French writer and folklore collector

Henri Pourrat (7 May 1887- 16 July 1959) was a French writer and folklore collector.

==Biography==
Pourrat was born in 1887 in Ambert, a town in the mountainous Auvergne region of central France. Born to an Ambert shop-owner, he finished secondary school in 1904 and went to Paris the following year, to prepare for a career in agronomy at the national School of Forestry in Nancy. However, he contracted tuberculosis almost immediately and had to return home, to be long confined to bed in stillness and silence. When sufficiently recovered, he began walking daily, in every weather, the hills and villages around Ambert.

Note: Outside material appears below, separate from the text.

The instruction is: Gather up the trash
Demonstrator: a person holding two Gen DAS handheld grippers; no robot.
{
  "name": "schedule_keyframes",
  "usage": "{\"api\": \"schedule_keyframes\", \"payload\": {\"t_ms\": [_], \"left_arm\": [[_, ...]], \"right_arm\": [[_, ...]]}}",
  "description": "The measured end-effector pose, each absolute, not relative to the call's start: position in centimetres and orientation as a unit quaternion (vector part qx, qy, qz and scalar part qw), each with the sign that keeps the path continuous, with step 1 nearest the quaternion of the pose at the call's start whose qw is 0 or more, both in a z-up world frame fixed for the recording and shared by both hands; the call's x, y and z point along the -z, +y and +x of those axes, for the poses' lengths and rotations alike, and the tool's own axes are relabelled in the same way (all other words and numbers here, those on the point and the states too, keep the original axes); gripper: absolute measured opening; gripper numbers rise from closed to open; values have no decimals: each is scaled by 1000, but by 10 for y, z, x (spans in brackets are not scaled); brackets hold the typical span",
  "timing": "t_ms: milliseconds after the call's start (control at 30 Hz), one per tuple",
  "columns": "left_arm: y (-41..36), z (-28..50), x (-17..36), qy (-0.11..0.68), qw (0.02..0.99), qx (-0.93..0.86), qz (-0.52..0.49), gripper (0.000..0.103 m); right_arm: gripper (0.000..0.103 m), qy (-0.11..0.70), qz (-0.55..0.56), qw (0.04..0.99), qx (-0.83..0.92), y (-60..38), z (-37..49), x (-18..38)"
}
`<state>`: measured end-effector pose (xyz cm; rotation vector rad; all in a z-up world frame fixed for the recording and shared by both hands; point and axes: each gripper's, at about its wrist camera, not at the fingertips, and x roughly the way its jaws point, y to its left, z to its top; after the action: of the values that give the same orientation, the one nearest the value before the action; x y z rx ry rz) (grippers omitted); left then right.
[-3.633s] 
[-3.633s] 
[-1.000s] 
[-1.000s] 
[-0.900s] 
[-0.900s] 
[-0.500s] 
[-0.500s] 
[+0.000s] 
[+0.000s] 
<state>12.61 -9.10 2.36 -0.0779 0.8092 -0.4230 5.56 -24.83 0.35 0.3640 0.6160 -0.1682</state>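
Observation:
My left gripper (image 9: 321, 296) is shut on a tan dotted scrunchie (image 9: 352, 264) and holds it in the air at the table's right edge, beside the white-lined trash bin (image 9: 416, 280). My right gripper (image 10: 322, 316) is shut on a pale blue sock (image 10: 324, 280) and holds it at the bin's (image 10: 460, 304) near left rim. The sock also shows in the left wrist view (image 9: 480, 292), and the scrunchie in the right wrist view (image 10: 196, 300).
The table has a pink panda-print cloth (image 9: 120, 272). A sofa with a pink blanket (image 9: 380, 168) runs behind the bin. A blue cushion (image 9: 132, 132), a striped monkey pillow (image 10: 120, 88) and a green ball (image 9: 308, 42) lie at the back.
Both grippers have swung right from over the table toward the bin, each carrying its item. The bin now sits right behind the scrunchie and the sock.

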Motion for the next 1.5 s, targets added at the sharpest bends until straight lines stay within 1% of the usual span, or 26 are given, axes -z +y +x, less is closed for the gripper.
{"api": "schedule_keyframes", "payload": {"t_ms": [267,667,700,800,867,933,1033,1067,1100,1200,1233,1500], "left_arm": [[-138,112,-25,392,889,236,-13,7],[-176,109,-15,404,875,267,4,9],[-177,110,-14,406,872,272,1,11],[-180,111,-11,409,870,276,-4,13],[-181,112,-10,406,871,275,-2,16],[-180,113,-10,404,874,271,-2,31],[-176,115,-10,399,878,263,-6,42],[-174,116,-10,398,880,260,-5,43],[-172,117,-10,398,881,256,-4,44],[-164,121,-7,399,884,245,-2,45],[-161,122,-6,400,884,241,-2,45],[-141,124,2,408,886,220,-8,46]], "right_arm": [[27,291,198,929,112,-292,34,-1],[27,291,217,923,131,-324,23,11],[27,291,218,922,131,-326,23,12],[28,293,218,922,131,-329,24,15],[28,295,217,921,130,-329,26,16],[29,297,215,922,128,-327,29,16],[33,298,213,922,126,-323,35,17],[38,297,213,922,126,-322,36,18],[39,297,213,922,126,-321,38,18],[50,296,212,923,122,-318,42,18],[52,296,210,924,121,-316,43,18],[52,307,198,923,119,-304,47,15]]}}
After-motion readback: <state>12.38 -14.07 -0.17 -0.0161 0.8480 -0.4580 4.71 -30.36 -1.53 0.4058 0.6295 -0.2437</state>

In 1906-1909 Pourrat published locally, under various pseudonyms, extravagant stories in collaboration with his close friend Jean Angeli (1886-1915, pen name Jean L’Olagne) and others. He also wrote poetry and articles on the local dialect or on notable figures of the region. In 1911 he began collecting and publishing folktales and songs, partly under the guidance of the French ethnographer Arnold van Gennep (1873-1957). However, this association did not last. The two differed too greatly in their approach. Unlike van Gennep, Pourrat could not bear to publish tales precisely as received from the teller, flaws and all.

World War I broke out in July 1914, and the young men of the region were soon gone. Unable to join them, Pourrat felt rejected and humiliated. Angeli’s death in action (June 1915) plunged him into “black anguish.” He could only write articles and songs in support of the soldiers from Auvergne. The Ambert region lost 2,500 men out of a total population of about 60,000, and among his age group Pourrat almost alone survived. He also survived the Spanish flu, with which he was bedridden in November 1918. Three months earlier, an accident had killed one younger brother, and the other died in 1923 of injuries suffered as a prisoner of war.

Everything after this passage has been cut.